Value investors typically look for bargains in either cheap assets or cheap cash flows. Stocks are rarely bargains when a company is prosperous and everyone loves it. Bargains are most often found under a cloud. And there are certainly clouds hanging over H&R Block (HRB) these days. Because investment returns are simply a function of what you pay versus what you receive, the drop in price at the end of February prompted another look.
Like many investors, I followed H&R Block for years as their network of company-owned and franchised locations grew across the U.S. Block’s leading market position, strong brand name and low capital requirements made it an attractive free cash flow generator with high returns on capital. Unfortunately, Block became heavily involved in subprime mortgage lending through its Option One subsidiary at exactly the wrong time. The mortgage losses began eating up all of the free cash flow from the core tax preparation business. Within the past couple years, Block has discontinued the mortgage origination business and sold its financial advisory business in order to return focus to its core tax prep business.
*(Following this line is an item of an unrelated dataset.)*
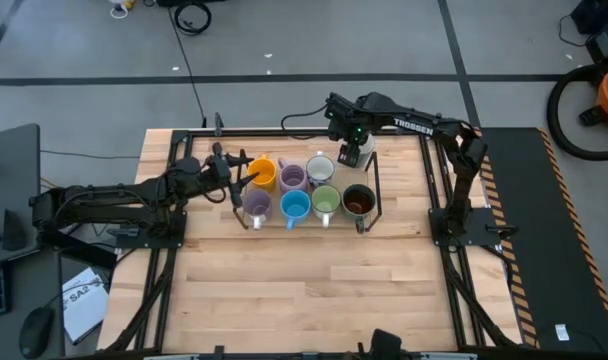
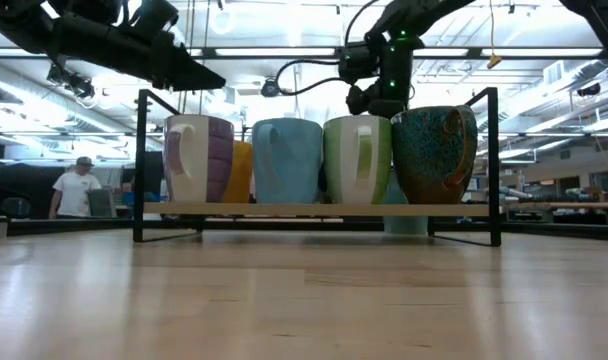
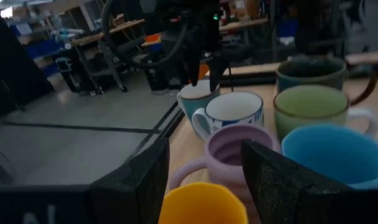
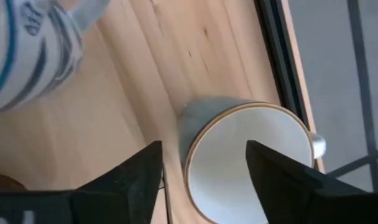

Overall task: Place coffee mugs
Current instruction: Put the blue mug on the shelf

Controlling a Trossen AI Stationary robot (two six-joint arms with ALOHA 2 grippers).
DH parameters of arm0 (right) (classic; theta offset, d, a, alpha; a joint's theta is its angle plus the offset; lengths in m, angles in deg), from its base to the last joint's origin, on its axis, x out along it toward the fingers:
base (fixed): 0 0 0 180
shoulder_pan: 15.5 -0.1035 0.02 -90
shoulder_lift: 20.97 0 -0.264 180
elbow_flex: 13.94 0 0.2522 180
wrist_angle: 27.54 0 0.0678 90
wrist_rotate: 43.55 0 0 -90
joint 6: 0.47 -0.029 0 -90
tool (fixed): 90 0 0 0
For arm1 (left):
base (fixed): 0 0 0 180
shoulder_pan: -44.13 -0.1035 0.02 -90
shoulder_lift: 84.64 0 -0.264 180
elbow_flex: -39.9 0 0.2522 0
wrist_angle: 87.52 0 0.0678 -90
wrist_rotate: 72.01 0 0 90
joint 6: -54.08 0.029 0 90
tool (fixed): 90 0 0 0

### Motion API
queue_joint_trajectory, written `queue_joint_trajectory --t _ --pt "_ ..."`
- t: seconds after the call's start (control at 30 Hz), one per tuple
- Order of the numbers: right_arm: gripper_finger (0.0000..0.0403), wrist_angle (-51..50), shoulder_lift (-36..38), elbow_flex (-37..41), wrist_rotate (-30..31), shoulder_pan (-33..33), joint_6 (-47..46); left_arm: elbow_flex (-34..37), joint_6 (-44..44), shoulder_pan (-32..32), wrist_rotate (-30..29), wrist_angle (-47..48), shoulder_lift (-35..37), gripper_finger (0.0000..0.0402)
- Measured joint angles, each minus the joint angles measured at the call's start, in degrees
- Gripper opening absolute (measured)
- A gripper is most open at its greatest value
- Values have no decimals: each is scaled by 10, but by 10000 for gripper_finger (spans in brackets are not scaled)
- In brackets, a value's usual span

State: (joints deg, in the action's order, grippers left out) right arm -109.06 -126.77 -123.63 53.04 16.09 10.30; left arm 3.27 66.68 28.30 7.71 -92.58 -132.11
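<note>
Eight mugs stand upright in two rows on the wooden floor of a black wire rack [image 1: 378, 185]. The far row is orange [image 1: 263, 172], lavender [image 1: 293, 178], white patterned [image 1: 320, 167] and pale grey-white [image 4: 251, 162]. The near row is lavender [image 1: 256, 207], blue [image 1: 295, 207], light green [image 1: 326, 201] and dark brown [image 1: 359, 201]. My left gripper [image 1: 241, 176] is open at the rack's left end, its fingers on either side of the orange mug [image 3: 201, 202]. My right gripper [image 4: 204, 152] hangs open over the pale mug, one finger above its mouth and one outside its wall. My left gripper comes level from the table's left, with the orange mug's rim [image 3: 176, 196] between its two open fingers. The fingers [image 3: 148, 186] cover the mug's sides, so I cannot tell whether they touch it.
The rack's black posts [image 2: 139, 170] rise above the mugs at the corners. Bare wooden table [image 1: 304, 290] lies on the rack's near side. The arms' bases sit at the left and right edges. A person [image 2: 74, 190] stands far off in the room.
</note>
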Motion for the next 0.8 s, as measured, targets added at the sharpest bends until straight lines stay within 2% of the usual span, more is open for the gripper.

While Block still holds a substantial mortgage portfolio (most of which it purchased from Option One/Sand Canyon), its loss exposure is now at a manageable level. As of January 31, 2010, outstanding principal balance stood at about $733 million. About $465 million of this amount was subprime loans from Option One/Sand Canyon. The remaining $267 million was purchased from other sources and is generally considered prime. Loan loss allowance totaled $97 million, or 13% of the principal amount. This loss allowance is based on 27% of the loan amounts being 30+ days past due. This works out to about a 50% loss severity assumption on all 30+ days past due loans, which is fairly conservative. Even assuming a 50% default rate and a 50% average loss severity, losses would roughly double the current loss allowance of $97 million, which is quite manageable for a company that generated about $900 million in free cash flow in fiscal 2009.
Another lingering concern is the deterioration of Block’s core retail tax preparation business. There is a possibility that the rate of expected deterioration is too high. Block filed 24.0 million returns in fiscal 2007 (21.5 million in U.S.), 24.6 million in 2008 (21.8 million in U.S.) and 24.0 million in 2009 (21.1 million in U.S.). These results are relatively flat, so factoring in a modest mid-single digit decline seems conservative.
Investors appear to be worried about the growing use of cheaper (and sometimes free), electronic, do-it-yourself tax preparation software. While Block dominates the retail do-it-for-me space, Intuit (INTU) clearly dominates the digital space. Although the trend towards digital tax prep is expected to increase, there are a couple of factors that may limit its use. First, some people are intimidated and/or bothered by numbers and taxes, and feel more comfortable having someone else do it for them. Second, Block offers a competing product. Block’s digital tax filings grew from 5.7 million in 2007 to 6.0 million in 2009, including online filings growing from 1.7 million in 2007 to 2.8 million in 2009.
The other concern that investors often have relates to Refund Anticipation Loans, or RALs. These loans are often subject to much negative publicity over high fees. RALs and similar products accounted for less than 4% of Block’s fiscal 2009 revenue. The number of Block filers using these products has gone down from 3.9 million in 2007 to 2.9 million in 2009. In other words, it would not be a terrible blow to Block’s business if RALs completely disappeared. On the positive side of the RAL issue, Block has been successful in securing RAL funding, while its main RAL competitor, Jackson Hewitt (JTX), has not.
H&R Block expects total IRS filings to decline 2.5% to 3.5% in 2010. This accompanied by an increase it digital filings (some of which will be lost to Intuit), could lead to top-line declines of 5% to 10%. However, potentially offsetting this decline could be an increase in average retail tax prep fee. Block has shown the ability to do this before, increasing its average fee per return filed from $165 in 2007, to $175 in 2008, to $187 in 2009. Similar increases should help stabilize Block’s top line. In addition, Block could easily cut its largest costs (occupancy and compensation) by consolidating underperforming offices, should the retail format continue to decline.
The last major concern is the same concern that has always existed in the tax prep business. Customer revenues are highly seasonal and generally only recur once per year, making year-to-year visibility difficult (although no more difficult than recurring revenue cycles for most goods and services). Offsetting this is the fact that most people must file taxes on a predictable schedule.
As with any investment, there are always going to be risks. Investing is a matter of eliminating the unacceptable risks and then handicapping the acceptable risks. With a respectable balance sheet and the subprime mortgage mess behind it, H&R Block should produce a generous stream of free cash flows well into the future—even if retail filings continue to decline. Investors may want to consider a small entry position at current price levels with an eye to average down under $15 per share. In the meantime, investors can collect a 3.5% dividend yield for their patience.
Disclosure: I do not currently own shares of HRB, but have recommended it to subscribers of IgnoreTheMarket.com.